— Aim of the exercise —
Output only the stretch of the listing that starts at the line containing "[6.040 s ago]" and ends at the line containing "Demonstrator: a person", reproduced exactly with both ends.

— Data for this task —
* * * * *

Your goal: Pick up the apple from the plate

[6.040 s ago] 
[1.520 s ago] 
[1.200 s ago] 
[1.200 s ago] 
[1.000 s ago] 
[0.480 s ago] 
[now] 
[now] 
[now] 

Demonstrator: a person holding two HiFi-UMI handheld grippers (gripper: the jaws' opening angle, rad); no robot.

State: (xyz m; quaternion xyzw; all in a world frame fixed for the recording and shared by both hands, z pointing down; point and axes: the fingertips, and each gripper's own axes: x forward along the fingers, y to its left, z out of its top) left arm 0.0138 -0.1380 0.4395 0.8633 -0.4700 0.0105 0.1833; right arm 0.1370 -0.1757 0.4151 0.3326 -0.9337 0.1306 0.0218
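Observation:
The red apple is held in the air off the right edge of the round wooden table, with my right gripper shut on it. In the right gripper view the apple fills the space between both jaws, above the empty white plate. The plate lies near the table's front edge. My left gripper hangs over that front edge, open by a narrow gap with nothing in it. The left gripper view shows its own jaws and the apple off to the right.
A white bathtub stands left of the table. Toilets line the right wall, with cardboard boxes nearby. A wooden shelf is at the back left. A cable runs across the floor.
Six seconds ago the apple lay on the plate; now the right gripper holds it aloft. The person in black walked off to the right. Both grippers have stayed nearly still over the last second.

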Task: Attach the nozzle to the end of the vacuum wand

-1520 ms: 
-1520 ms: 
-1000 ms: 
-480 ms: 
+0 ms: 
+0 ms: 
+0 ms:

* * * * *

— Written answer —
[6.040 s ago] 
[1.520 s ago] 
[1.200 s ago] 
[1.200 s ago] 
[1.000 s ago] 
[0.480 s ago] 
[now] 
[now] 
[now] 

Demonstrator: a person holding two HiFi-UMI handheld grippers (gripper: the jaws' opening angle, rad); no robot.

With this, the answer is done.